Procedures that destroy abnormal tissue
- Cryotherapy destroys abnormal cervical cells by freezing them.
- Carbon dioxide laser uses a laser beam to destroy (vaporize) abnormal cervical cells. It can also be used to remove a cone-shaped wedge of tissue like a cone biopsy.
If the results of a Pap test, colposcopy, and cervical or cone biopsy point to invasive cervical cancer, then surgery, radiation, chemotherapy, or a combination of treatments will be needed to destroy or remove the cancerous tissue.
What to Think About
Minor cell changes may not need to be treated with surgery. When deciding on treatment for minor cell changes, consider the following:
Infections may be cured with medicines for the specific cause of the infection.
Minor cell changes often go away without treatment. Your doctor may suggest a period of watchful waiting before further evaluation or a biopsy is recommended.
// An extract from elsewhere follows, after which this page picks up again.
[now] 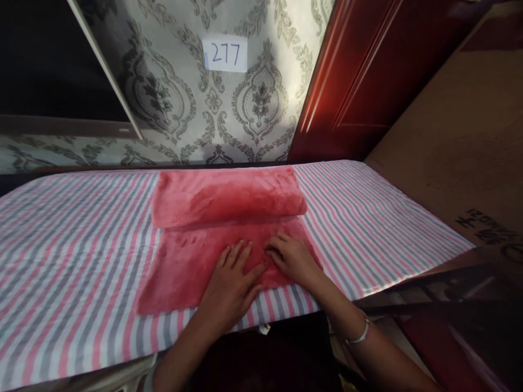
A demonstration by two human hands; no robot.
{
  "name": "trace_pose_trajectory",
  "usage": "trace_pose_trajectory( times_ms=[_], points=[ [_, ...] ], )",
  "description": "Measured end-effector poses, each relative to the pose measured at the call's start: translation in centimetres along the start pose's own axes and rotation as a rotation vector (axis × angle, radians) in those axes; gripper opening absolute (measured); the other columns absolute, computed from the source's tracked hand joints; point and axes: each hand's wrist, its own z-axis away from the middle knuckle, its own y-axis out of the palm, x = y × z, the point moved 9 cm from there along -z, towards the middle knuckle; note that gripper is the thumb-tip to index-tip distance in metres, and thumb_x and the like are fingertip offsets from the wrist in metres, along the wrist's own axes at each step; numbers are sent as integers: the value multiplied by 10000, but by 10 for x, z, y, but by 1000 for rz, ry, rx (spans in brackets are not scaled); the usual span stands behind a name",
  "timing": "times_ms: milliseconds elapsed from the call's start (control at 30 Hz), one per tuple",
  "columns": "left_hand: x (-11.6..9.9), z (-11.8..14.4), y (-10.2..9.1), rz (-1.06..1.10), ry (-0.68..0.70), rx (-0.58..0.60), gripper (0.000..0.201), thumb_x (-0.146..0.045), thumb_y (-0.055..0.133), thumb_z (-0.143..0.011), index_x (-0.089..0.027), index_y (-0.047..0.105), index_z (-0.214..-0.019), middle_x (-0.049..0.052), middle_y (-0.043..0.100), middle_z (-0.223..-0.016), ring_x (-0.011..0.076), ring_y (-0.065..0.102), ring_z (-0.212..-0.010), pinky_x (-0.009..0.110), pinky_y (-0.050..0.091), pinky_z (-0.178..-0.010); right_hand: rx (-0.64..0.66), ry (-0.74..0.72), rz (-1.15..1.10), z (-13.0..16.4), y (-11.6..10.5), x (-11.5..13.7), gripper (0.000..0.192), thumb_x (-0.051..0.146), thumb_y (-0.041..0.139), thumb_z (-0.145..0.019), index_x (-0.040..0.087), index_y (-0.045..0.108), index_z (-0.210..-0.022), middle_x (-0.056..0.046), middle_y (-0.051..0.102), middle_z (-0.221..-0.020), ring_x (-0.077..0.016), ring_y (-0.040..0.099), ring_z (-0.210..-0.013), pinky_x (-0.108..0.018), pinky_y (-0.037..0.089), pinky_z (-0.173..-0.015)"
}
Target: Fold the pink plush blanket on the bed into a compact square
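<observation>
A red fluffy towel point(212, 218) lies on a table covered with a pink, grey and white striped cloth point(73, 245). The towel's far part is folded over into a thick band point(226, 193); its near part lies flat. My left hand point(231, 283) rests palm down on the near flat part, fingers spread. My right hand point(292, 258) presses flat on the towel just beside it, fingers pointing left, almost touching the left hand. A bracelet point(359, 333) sits on my right wrist. Neither hand grips anything.
A patterned wallpaper wall point(183, 98) with a paper label reading 277 point(225, 53) stands behind the table. A dark red door point(368, 76) is at the back right, brown cardboard point(457, 141) to the right, a dark window point(49, 60) at the left.
</observation>
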Motion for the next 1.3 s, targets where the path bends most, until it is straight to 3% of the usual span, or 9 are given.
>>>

Surgery may be needed if the cell changes are confirmed by biopsy to be progressing to more severe cell changes. Surgery may also be done if follow-up evaluation is not possible or immediate treatment is wanted.
Cell changes caused by human papillomavirus (HPV) infection may not progress beyond mild changes. The natural course of most types of HPV is for the cells to change back to normal within 18 months without treatment. Cervical cell changes caused by HPV may be treated because of their degree of abnormality, but treatment does not eliminate the virus. You may still have HPV inside your body’s cells.
Treatment choices for moderate to severe cell changes are more likely to include surgery to specifically destroy or remove the abnormal tissue
Pap Smear Facts
What is a pap smear?
A Pap smear is a screening test for cancer of the cervix. The procedure is usually not painful, although there may be some discomfort when the cervix is touched to collect the sample. The Pap smear is one of the tests that may be done during your annual well woman exam. Chlamydia and gonorrhea tests may be done also.
Who needs a pap smear?
The first Pap smear should be done when a woman is age 21. To help make your Pap smear more accurate, don’t douche, don’t use tampons, don’t use vaginal medications, or have intercourse for about two days prior to your exam. All women should have a well woman examination once a year.
When is the right time to schedule a pap smear?
You should not schedule a Pap smear during your monthly menstruation. And for at least 48 hours prior to the test, you should obstain from sex, using tampons, birth control jelly, foam, or any vaginal creams or medications.
I've heard of hpv testing, is this the same as a pap smear?
Its not the same test, but today both are typically done at the same time. Hpv (human papillomavirus) testing allows us to determine which women are at risk of developing cervical cancer down the road. In short, the pap test tells us about your current risk, while the hpv test measures your current as well as your future risk of developing cervical cancer. The combined test is not recommended for woman under the age of 30.
What factors increase my risk for an abnormal pap result?
- If you have HPV.
- If you are immune suppressed (HIV or organ transplant).
- Women whose mothers took DES to prevent miscarriages from 1940-1971.
- Having multiple sexual partners.
- Prior history of a high grade abnormal Pap smear.
How is my pap smear read?
- Normal/Negative – No abnormal cells were detected
- Atypical – Atypical cells are not completely normal, but do not meet the criteria to be labeled abnormal.
- Abnormal – The Pap smear report shows cells which are mild, moderate, or severely abnormal. A Pap smear in this category usually requires further evaluation. Your health care provider may recommend a colposcopy, which is a special way to examine the cervix (using magnification).
What do Ii do if my reading is abnormal?
- First and foremost… Do not panic!!
- Read your Pap letter carefully and follow your doctor’s recommendations.